Le Faucon éternel nous fait suivre Gaelen, un jeune orphelin sauvé par le Highlander Caswallon. Ensemble, ils devront faire face à la cruauté du peuple Aenir et s’opposer à leur soif de conquête et de massacre.

L’histoire du Faucon éternel est reliée à celle de Reine des batailles par de nombreux paradoxes temporels entremêlés les uns aux autres. Lus ensemble, les deux romans forment une réinterprétation science-fantasy de la légende du roi Arthur.

Faucon éternel

Fiche technique

  • Titre : Le Faucon éternel
  • Auteur : David Gemmell
  • Genre : Fantasy héroïque / Dark fantasy
  • Nombre de pages (La Volte) : 384 pages
  • Première édition : 1999
  • Niveau : Lecteur intermédiaire

Bibliochimie

Si un alchimiste voulait recréer ce livre dans son alambic, quelles choses pourrait-il utiliser comme ingrédient ?

– Un peuple de tribu des montagnes

– Un jeune outlander promis à de grandes choses

– Un monde où s’entremêlent magie et technologie

A quoi s'attendre ?

Jeune orphelin et voleur notoire, Gaelen est recueilli par Caswallon, le héros farlain des clans des montagnes, après que les Aenirs, un peuple conquérant et sanguinaire, ont détruit sa ville et massacré ses habitants.

Alors que les deux hommes voient dans leur rencontre le simple fruit du hasard, le druide Taliesen, qui orchestre les événements dans l’ombre, emploie une technologie ancienne lui permettant d’étudier les futurs, présents et passés possibles dans un unique but : sauver la reine Sigarni et les Highlanders de la cruauté des Aenirs et de leur soif de conquête.

Devenus des rouages essentiels des manipulations temporelles du druide, Gaelen et Caswallon vont devoir tenter de sauver ce qui ressemble fort à une situation désespérée.

Faucon éternel, Reine des batailles et paradoxes temporels

L’histoire du Faucon éternel se déroule dans un monde alternatif, inspiré des Îles Britanniques du Haut Moyen Âge britannique, dans lequel les clans des Highlands doivent faire face à l’expansionnisme d’un peuple sanguinaire nommé les Aenirs, inspirés des Vikings.

Le Faucon éternel s’inscrit dans la continuité des grands cycles de Gemmell, notamment celui de Drenaï, dont il partage l’esprit, à savoir  une fantasy réaliste, musclée, mais profondément humaine.
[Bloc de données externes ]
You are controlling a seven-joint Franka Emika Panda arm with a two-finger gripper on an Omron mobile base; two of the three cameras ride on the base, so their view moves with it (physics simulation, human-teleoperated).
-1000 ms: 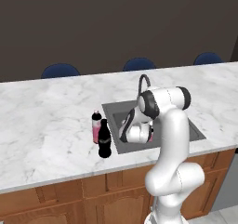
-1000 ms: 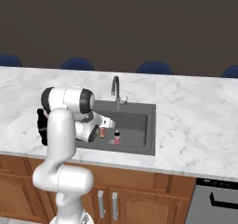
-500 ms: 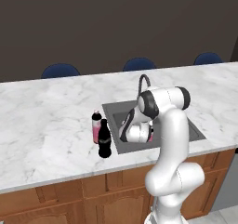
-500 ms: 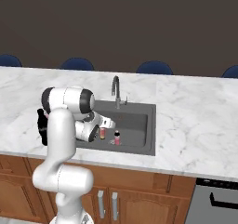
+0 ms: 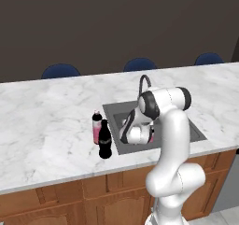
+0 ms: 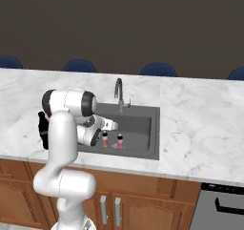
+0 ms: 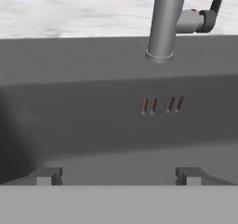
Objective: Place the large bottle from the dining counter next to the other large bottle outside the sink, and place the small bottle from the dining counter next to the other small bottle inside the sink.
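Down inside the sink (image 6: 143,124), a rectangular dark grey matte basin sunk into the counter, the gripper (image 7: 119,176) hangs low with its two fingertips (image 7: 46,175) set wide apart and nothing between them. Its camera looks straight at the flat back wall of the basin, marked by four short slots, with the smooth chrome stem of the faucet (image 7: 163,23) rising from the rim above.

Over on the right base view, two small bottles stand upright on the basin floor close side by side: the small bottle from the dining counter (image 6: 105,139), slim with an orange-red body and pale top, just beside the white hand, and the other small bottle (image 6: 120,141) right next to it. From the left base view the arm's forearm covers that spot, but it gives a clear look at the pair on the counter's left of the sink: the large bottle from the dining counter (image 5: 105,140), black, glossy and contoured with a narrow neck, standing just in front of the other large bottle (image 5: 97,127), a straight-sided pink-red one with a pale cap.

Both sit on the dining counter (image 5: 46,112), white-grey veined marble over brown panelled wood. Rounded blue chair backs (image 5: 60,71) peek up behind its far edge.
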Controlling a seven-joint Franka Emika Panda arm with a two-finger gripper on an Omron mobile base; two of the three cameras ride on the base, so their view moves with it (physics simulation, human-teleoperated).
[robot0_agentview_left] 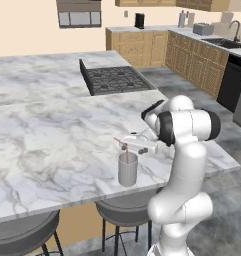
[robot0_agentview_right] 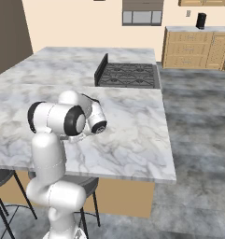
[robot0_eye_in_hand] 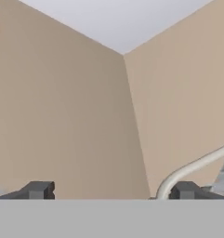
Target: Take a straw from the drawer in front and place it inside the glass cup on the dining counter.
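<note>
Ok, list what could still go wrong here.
1. The gripper hangs open just above the glass cup, right beside the straw; pulling away carelessly could snag the straw and lift it out.
2. The cup stands near the dining counter edge, so a knock from the hand might tip it off.
</note>
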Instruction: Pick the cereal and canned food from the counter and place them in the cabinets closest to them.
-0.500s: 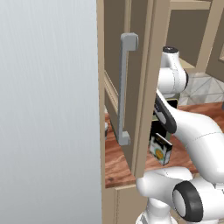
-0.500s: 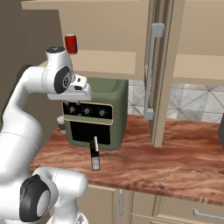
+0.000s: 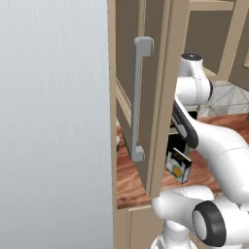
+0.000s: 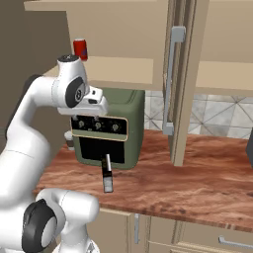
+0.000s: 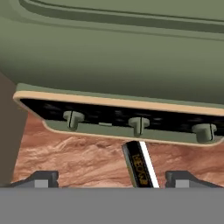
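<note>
The gripper [image 5: 106, 178] hangs above the counter [image 4: 207, 173] with its jaws spread wide and nothing between them. Below it the cereal [image 4: 107, 176] stands upright on the wood, just in front of a green oven [image 4: 118, 131]. A red can [image 4: 80, 48] sits on the cabinet [image 4: 118, 29] shelf above, its door [image 4: 180, 84] open

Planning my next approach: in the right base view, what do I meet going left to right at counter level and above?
red can → cereal → green oven → cabinet door handle
</note>
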You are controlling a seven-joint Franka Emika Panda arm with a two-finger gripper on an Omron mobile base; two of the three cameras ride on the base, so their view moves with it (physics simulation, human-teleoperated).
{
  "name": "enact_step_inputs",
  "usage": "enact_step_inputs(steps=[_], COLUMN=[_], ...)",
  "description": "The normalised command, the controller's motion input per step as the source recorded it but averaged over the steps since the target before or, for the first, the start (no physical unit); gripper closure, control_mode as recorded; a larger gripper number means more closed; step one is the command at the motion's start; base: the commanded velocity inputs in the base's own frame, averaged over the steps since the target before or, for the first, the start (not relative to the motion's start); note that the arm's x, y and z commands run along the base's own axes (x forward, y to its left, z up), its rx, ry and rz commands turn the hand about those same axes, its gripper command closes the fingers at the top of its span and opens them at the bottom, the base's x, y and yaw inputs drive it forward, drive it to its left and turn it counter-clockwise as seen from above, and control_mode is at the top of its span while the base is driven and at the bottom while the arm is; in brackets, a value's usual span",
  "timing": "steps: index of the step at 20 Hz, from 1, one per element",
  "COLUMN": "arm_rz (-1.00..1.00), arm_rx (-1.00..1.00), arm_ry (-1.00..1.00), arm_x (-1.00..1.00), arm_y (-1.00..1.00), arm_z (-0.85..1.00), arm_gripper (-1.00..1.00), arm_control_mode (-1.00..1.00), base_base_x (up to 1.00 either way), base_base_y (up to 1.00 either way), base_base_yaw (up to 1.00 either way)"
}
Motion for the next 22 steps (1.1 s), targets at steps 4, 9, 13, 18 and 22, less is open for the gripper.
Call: enact_step_inputs(steps=[4,9,13,18,22], arm_rz=[0.04,0.05,0.05,0.06,0.03], arm_rx=[0.03,0.0,0.0,0.0,0.0], arm_ry=[0.0,0.0,0.0,0.0,0.0], arm_x=[-0.17,-0.15,-0.08,-0.05,0.01], arm_y=[-0.49,-0.34,-0.25,-0.22,-0.1], arm_z=[-0.19,-0.28,-0.26,-0.31,-0.29], arm_gripper=[-1.0,-1.0,-1.0,-1.0,-1.0], arm_control_mode=[-1.0,-1.0,-1.0,-1.0,-1.0], base_base_x=[0.0,0.0,0.0,0.0,0.0], base_base_y=[0.0,0.0,0.0,0.0,0.0], base_base_yaw=[0.0,0.0,0.0,0.0,0.0])
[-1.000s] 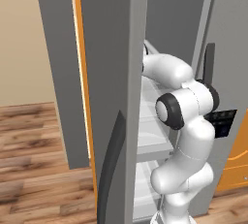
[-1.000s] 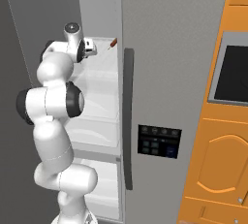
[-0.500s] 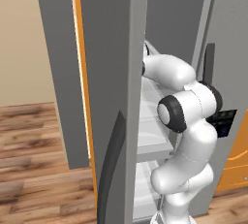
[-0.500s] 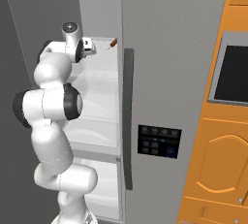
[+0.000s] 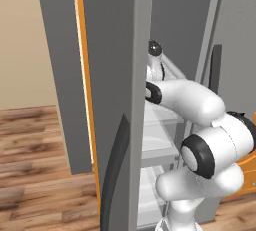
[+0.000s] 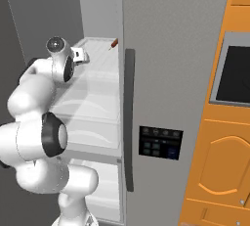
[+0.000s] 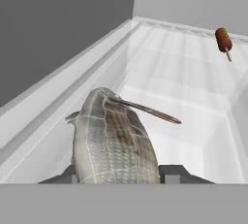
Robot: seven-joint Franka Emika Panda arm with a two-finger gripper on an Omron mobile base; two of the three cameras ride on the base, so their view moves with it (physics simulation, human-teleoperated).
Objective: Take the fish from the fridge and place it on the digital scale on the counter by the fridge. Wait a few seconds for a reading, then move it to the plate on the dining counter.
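With our tool (image 7: 117,172) closed on the grey-brown scaled fish (image 7: 112,143) inside the tall grey fridge (image 6: 171,73), we judged withdrawal toward the scale came next.

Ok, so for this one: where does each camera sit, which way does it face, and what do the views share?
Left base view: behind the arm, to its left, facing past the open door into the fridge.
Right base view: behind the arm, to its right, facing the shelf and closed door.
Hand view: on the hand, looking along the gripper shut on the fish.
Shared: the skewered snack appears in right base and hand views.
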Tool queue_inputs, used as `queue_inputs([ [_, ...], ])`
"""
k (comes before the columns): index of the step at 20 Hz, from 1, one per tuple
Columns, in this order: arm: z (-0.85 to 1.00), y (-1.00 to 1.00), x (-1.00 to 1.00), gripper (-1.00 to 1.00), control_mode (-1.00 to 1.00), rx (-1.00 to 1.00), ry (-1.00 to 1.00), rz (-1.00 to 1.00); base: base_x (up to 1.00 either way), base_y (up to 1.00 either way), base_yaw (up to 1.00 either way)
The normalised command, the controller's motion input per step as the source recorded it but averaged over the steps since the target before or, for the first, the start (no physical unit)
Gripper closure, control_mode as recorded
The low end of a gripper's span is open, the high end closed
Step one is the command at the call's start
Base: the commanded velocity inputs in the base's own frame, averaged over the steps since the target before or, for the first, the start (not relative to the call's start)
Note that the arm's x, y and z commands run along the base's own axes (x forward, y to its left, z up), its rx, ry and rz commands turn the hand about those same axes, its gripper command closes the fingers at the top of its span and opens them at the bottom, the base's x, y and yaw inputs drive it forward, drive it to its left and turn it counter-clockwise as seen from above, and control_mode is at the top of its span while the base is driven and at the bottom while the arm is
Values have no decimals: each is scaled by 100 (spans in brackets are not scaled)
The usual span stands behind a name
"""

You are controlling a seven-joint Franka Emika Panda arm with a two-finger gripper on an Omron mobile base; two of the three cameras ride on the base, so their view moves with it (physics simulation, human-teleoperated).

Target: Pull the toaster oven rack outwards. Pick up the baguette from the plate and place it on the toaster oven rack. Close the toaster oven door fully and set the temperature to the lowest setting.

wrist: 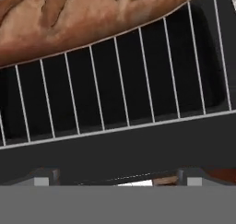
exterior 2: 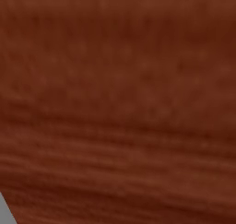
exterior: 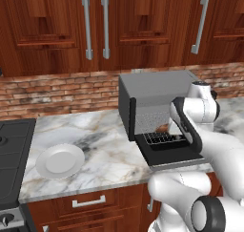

La Faucon éternel est également remarquable pour sa manière de revisiter certains archétypes gemmelliens :

  • le héros en quête de rédemption,
  • le mentor vieillissant,
  • les armées écrasantes,
  • les duels où se jouent plus que la vie.

Dans ce dernier, Gemmell affine son style, plus introspectif, plus sombre, presque méditatif par moments. On y sent l’auteur au sommet de sa maîtrise narrative, capable de mêler action brutale et émotion sincère.

Avis de la Rédac'

Keul : Le Faucon éternel trônait dans ma bibliothèque depuis quelques année, moitié dans ma pile à lire, moitié oublié, aussi ai-je pris les chose en main pour lui donner sa chance. Et comme tous les Gemmell que j’ai lus jusque-là, je ne l’ai pas regretté un instant. Ce roman est  puissant et dense, avec une certaine mélancolie à laquelle l’auteur ne nous a pas habitué. Le Faucon éternel n’est pas uniquement un roman de batailles épiques, mais c’est un livre sur la mémoire, la culpabilité et la possibilité – ou l’impossibilité – de se changer soi-même ou son destin. Les personnages sont d’une force rare, très bien développés et les scènes d’action fulgurantes et intenses. L’univers, bien que classique et concentré sur les terre des héros, est riche et profond, facilitant l’immersion du lecteur. Le Faucon éternel est donc un excellent choix pour les lecteurs qui veulent découvrir un Gemmell plus nuancé, ou pour ceux qui cherchent une histoire où les héros ne sont jamais parfaits, mais toujours inoubliables.